Aim of the task:
Could you set down exactly the lines in the records below between the line holding "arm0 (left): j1" and the line holding "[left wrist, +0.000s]", inclusive?

Data items

------------------------------------------------

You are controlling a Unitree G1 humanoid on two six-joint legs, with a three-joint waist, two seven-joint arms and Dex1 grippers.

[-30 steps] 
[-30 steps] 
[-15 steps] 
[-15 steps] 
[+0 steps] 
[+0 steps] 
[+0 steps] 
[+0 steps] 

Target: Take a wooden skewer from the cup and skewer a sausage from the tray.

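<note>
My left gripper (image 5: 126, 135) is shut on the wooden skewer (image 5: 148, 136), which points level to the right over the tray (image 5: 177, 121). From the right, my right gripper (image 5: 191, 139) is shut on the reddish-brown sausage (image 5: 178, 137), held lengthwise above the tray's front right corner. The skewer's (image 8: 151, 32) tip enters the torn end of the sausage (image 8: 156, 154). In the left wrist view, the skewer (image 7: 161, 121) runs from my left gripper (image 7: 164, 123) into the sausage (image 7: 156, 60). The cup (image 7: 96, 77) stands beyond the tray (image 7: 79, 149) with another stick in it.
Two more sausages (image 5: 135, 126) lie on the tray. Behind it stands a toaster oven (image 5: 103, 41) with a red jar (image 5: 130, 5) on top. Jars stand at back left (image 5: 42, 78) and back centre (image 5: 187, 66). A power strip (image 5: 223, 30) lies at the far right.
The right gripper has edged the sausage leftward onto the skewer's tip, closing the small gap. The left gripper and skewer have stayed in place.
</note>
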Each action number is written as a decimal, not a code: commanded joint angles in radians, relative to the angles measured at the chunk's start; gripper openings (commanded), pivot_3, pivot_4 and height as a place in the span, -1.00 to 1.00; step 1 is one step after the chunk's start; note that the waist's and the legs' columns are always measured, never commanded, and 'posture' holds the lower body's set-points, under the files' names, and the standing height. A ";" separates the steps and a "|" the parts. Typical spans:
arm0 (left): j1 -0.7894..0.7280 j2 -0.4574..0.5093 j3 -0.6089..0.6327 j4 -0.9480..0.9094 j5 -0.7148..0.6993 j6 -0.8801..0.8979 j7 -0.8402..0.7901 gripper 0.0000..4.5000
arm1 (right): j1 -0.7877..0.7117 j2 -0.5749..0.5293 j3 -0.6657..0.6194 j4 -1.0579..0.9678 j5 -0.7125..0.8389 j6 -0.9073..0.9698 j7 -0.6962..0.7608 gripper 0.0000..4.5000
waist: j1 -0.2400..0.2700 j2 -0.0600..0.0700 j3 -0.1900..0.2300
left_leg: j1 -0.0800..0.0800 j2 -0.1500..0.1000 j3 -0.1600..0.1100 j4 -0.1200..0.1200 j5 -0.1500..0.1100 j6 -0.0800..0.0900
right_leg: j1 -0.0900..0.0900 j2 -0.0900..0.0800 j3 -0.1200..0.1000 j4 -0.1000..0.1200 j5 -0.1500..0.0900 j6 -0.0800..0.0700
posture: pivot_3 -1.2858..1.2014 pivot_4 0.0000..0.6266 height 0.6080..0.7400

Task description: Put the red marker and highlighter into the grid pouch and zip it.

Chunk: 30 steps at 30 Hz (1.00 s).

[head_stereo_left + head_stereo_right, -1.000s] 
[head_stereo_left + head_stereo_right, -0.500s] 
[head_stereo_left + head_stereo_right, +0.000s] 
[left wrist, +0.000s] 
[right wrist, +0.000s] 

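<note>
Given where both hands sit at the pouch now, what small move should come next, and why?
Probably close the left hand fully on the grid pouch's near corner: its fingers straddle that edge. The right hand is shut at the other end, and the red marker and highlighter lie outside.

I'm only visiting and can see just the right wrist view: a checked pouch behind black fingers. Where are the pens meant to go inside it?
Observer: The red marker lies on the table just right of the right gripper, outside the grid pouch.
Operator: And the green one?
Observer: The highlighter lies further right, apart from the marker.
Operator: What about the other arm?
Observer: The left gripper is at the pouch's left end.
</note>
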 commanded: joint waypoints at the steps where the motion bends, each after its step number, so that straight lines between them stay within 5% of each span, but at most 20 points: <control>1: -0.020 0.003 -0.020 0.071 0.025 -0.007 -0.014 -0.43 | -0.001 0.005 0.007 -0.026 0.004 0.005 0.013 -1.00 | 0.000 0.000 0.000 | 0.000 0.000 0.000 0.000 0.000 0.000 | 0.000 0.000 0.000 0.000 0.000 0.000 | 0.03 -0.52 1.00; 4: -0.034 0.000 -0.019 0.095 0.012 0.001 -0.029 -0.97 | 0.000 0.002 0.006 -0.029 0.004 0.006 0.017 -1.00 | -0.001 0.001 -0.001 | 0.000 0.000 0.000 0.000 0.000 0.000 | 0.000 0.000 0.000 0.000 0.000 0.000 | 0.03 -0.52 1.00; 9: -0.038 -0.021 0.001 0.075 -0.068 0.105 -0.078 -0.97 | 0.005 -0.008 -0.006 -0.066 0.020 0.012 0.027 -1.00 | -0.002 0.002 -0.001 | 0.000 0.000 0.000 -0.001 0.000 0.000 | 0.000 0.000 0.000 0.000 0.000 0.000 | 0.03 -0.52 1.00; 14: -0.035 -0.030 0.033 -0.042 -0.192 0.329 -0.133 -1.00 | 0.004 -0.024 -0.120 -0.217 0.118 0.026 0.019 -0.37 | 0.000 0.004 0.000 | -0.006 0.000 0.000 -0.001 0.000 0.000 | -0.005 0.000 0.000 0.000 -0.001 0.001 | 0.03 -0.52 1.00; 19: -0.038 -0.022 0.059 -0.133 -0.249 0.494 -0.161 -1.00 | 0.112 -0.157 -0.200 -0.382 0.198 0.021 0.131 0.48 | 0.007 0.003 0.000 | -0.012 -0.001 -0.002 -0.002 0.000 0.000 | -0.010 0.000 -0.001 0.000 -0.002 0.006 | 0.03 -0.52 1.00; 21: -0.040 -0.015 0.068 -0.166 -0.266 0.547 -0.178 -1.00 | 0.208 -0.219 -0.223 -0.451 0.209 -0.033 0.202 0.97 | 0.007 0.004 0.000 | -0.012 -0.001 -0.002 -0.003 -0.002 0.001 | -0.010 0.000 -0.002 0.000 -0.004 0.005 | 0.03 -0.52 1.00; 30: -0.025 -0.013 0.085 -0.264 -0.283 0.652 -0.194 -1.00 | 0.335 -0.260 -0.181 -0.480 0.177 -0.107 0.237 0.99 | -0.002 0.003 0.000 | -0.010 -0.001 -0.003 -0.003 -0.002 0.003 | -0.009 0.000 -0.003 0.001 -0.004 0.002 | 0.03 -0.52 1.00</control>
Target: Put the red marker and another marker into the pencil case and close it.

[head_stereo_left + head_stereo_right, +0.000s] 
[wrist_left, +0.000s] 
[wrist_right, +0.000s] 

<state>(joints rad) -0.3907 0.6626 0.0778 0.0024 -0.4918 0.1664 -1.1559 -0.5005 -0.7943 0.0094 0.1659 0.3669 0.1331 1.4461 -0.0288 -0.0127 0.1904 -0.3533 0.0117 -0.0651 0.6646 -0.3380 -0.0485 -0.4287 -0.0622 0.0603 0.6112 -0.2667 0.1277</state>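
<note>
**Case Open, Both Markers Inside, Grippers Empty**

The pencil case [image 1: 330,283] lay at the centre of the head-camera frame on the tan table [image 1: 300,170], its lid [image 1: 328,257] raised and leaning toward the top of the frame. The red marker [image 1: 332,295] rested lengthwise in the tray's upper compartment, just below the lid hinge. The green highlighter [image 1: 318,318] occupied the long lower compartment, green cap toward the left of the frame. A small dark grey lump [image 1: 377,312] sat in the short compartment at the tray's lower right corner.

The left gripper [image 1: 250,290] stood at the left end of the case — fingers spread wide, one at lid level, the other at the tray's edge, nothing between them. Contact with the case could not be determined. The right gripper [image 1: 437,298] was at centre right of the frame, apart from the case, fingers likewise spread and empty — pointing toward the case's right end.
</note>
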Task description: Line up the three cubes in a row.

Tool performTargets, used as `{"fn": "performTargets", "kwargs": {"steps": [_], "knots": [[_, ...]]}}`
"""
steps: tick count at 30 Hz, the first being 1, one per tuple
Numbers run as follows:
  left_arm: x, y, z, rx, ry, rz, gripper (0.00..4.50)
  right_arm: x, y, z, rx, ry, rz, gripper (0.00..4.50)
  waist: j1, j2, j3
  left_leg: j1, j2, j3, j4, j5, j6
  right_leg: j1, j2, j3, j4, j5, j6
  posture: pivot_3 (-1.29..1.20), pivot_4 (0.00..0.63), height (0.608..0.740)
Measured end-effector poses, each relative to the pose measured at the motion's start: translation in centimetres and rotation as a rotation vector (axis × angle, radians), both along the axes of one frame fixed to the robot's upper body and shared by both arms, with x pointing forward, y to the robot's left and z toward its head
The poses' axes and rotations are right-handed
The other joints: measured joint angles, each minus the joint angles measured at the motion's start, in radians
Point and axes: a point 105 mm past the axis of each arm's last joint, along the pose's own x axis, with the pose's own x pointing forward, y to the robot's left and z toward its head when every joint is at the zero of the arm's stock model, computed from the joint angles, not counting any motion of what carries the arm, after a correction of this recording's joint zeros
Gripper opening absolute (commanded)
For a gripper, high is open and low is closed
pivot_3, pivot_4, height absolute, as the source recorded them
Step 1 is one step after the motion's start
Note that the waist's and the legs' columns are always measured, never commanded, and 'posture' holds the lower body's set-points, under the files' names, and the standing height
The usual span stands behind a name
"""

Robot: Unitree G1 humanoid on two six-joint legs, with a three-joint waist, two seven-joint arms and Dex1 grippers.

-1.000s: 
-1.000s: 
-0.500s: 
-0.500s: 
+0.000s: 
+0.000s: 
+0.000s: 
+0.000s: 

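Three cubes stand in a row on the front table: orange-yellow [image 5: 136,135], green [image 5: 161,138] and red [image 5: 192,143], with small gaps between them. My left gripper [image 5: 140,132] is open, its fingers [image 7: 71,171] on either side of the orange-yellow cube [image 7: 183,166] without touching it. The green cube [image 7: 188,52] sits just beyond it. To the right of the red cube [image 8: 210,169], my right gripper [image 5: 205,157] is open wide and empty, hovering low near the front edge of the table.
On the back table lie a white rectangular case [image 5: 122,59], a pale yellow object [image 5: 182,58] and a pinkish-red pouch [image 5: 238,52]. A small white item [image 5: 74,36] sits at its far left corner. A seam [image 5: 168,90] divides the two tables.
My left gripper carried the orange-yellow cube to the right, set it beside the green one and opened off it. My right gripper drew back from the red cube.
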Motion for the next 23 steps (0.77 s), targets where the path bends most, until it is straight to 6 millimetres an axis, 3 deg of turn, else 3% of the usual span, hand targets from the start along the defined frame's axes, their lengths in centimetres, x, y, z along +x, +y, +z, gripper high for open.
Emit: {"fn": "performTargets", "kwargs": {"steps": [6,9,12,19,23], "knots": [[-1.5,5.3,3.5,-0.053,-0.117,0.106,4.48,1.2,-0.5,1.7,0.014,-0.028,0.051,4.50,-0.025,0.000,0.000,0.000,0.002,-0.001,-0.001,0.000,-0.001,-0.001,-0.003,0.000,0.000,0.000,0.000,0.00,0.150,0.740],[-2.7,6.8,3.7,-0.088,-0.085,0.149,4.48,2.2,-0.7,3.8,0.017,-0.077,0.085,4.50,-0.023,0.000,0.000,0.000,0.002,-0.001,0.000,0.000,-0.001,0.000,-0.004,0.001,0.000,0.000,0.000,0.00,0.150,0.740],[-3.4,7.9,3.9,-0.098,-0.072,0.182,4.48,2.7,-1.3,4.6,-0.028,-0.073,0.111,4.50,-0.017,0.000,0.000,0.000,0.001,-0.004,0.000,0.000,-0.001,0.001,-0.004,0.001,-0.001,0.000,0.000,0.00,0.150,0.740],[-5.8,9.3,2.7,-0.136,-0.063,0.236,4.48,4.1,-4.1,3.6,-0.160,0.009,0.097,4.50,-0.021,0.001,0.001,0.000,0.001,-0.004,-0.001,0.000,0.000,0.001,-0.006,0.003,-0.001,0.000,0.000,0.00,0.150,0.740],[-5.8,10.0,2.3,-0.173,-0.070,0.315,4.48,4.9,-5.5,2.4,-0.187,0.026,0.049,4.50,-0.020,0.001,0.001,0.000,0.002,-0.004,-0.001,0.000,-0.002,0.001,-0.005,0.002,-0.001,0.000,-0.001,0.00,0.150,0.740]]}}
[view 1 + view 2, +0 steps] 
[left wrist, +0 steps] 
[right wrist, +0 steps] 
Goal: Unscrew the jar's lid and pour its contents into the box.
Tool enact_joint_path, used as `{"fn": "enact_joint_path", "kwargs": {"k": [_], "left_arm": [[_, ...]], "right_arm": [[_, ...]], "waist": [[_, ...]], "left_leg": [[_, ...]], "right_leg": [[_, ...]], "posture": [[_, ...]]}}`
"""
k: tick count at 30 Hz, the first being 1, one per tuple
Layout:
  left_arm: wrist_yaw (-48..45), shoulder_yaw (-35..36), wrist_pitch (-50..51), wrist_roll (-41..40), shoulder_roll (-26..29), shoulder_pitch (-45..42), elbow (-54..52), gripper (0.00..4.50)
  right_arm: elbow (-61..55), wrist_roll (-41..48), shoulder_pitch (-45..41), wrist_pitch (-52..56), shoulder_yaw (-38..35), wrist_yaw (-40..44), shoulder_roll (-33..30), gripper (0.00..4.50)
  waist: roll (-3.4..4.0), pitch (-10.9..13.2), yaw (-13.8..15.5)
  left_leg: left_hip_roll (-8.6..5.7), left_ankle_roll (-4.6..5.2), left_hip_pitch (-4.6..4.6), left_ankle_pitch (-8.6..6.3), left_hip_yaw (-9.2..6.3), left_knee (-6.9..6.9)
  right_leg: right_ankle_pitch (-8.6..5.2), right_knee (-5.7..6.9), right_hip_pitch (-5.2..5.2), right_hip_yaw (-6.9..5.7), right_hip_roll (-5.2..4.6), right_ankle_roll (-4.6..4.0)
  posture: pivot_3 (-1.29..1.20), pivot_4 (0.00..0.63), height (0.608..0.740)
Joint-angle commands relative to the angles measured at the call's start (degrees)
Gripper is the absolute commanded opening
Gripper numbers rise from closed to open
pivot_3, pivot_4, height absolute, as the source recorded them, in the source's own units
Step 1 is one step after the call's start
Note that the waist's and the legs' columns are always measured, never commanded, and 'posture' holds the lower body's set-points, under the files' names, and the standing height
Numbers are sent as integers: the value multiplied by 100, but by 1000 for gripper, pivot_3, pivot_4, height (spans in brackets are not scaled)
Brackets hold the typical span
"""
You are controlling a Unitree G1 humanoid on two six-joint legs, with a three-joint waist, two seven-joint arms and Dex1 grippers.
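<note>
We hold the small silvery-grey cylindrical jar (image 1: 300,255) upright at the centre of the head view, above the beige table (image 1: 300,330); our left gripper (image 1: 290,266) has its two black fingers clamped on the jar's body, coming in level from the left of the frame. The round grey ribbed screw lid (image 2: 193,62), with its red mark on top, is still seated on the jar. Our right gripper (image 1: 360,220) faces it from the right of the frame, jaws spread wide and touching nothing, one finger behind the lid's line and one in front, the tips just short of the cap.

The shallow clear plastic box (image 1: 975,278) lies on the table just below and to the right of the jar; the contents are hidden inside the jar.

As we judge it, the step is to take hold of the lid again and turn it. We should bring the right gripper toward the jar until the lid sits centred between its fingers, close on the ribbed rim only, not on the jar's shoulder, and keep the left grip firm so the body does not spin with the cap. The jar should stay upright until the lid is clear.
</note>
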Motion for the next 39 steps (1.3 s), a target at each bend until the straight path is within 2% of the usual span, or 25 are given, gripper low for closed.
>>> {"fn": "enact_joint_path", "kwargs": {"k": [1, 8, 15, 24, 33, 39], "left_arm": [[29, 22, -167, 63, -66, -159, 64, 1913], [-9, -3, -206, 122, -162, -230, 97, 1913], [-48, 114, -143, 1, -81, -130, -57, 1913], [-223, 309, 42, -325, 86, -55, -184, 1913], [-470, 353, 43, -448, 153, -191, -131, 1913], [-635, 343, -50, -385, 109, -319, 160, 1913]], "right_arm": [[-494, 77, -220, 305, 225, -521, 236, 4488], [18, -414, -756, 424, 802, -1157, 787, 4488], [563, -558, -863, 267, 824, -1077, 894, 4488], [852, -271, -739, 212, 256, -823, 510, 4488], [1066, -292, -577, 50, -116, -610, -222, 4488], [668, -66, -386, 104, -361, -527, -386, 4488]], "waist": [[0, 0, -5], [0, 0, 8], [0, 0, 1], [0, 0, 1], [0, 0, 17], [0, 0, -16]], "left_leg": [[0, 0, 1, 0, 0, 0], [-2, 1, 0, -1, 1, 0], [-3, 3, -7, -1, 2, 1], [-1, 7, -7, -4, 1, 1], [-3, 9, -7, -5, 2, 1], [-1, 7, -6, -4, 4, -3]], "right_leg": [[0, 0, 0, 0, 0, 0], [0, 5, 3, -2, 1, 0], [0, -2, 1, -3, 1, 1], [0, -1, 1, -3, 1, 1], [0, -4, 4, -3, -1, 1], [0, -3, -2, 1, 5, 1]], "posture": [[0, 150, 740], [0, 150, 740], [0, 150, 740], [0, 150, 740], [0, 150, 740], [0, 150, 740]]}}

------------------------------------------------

The completed task:
arm0 (left): j1 -0.7894..0.7280 j2 -0.4574..0.5093 j3 -0.6089..0.6327 j4 -0.9480..0.9094 j5 -0.7148..0.6993 j6 -0.8801..0.8979 j7 -0.8402..0.7901 gripper 0.0000..4.5000
arm1 (right): j1 -0.7877..0.7117 j2 -0.5749..0.5293 j3 -0.6657..0.6194 j4 -1.0579..0.9678 j5 -0.7125..0.8389 j6 -0.9073..0.9698 j7 -0.6962..0.7608 gripper 0.0000..4.5000
waist: j1 -0.2400..0.2700 j2 -0.0600..0.0700 j3 -0.1900..0.2300
left_leg: j1 -0.0800..0.0800 j2 -0.1500..0.1000 j3 -0.1600..0.1100 j4 -0.1200..0.1200 j5 -0.1500..0.1100 j6 -0.0800..0.0900
right_leg: j1 -0.0900..0.0900 j2 -0.0900..0.0800 j3 -0.1200..0.1000 j4 -0.1000..0.1200 j5 -0.1500..0.0900 j6 -0.0800..0.0700
posture: pivot_3 -1.2858..1.2014 pivot_4 0.0000..0.6266 height 0.6080..0.7400

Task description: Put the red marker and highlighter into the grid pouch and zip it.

Chunk: 30 steps at 30 Hz (1.00 s).

[head_stereo_left + head_stereo_right, -1.000s] 
[head_stereo_left + head_stereo_right, -0.500s] 
[head_stereo_left + head_stereo_right, +0.000s] 
[left wrist, +0.000s] 

With this, the answer is done.